**TO DO**: Search the listing for the string "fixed". Copy every line that has it.

**RECORDS TO PROCESS**:
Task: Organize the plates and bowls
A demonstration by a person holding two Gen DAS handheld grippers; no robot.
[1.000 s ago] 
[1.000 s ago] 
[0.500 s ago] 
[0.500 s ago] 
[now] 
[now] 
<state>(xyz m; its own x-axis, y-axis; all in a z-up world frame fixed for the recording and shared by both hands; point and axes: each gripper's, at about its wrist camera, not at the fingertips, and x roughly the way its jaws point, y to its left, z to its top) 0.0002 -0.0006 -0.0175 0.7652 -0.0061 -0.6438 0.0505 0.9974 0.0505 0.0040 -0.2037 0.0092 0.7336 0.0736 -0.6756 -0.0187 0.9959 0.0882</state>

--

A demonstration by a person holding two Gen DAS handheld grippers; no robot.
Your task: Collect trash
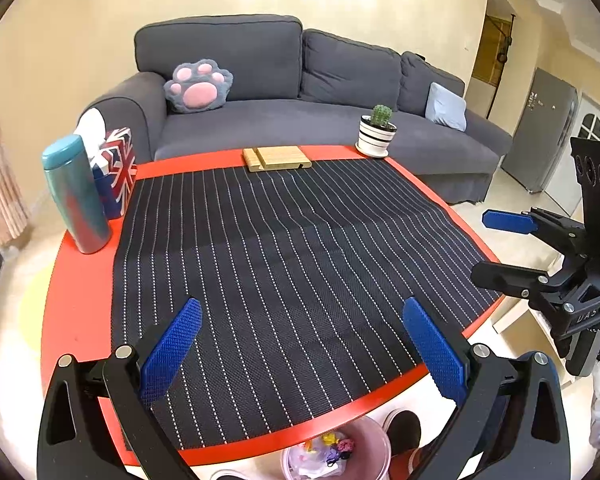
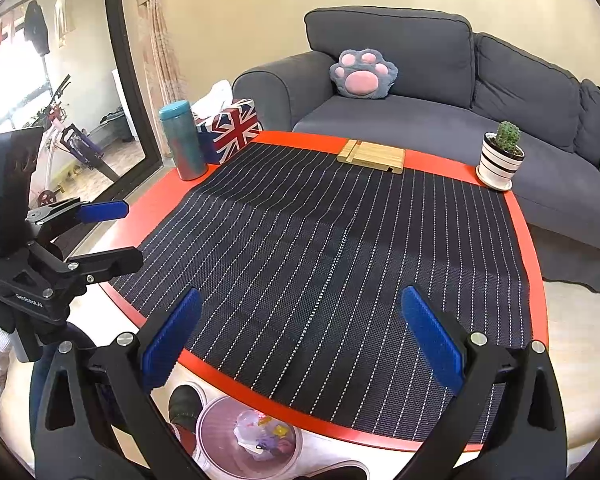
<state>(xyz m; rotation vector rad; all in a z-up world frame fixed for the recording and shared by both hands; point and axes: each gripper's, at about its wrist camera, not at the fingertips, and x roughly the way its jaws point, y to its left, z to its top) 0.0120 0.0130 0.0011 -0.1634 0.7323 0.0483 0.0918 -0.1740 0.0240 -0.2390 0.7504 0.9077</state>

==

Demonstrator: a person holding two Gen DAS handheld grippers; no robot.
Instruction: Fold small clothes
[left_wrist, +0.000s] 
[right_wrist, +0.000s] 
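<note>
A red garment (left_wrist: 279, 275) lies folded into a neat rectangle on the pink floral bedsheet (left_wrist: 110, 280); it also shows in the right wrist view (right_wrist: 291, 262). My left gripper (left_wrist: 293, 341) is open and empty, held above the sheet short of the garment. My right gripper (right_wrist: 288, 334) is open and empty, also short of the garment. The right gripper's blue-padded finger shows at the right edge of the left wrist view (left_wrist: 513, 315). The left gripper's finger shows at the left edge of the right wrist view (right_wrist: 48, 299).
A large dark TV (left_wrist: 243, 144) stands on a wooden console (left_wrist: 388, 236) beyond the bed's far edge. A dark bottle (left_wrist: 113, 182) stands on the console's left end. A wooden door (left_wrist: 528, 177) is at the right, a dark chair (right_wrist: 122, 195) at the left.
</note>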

**SOLVED PROBLEM**:
<state>(xyz m; its own x-axis, y-axis; all in a z-up world frame fixed for the recording and shared by both hands; point and axes: each gripper's, at about its wrist camera, not at the fingertips, and x roughly the way its jaws point, y to its left, z to its top) 0.0002 -0.0006 -0.0175 0.7652 -0.0061 -0.6438 0.0505 0.9974 0.0505 0.0040 -0.2037 0.0092 0.7336 0.0736 -0.6756 -0.0187 0.9959 0.0882</state>
<state>(xyz m; rotation vector rad; all in a z-up world frame fixed for the recording and shared by both hands; point and axes: each gripper's, at about its wrist camera, not at the fingertips, and x roughly the way its jaws point, y to its left, z to its top) 0.0120 0.0130 0.0011 -0.1634 0.7323 0.0483 0.0918 -0.1740 0.0240 -0.2390 0.7504 0.9077</state>

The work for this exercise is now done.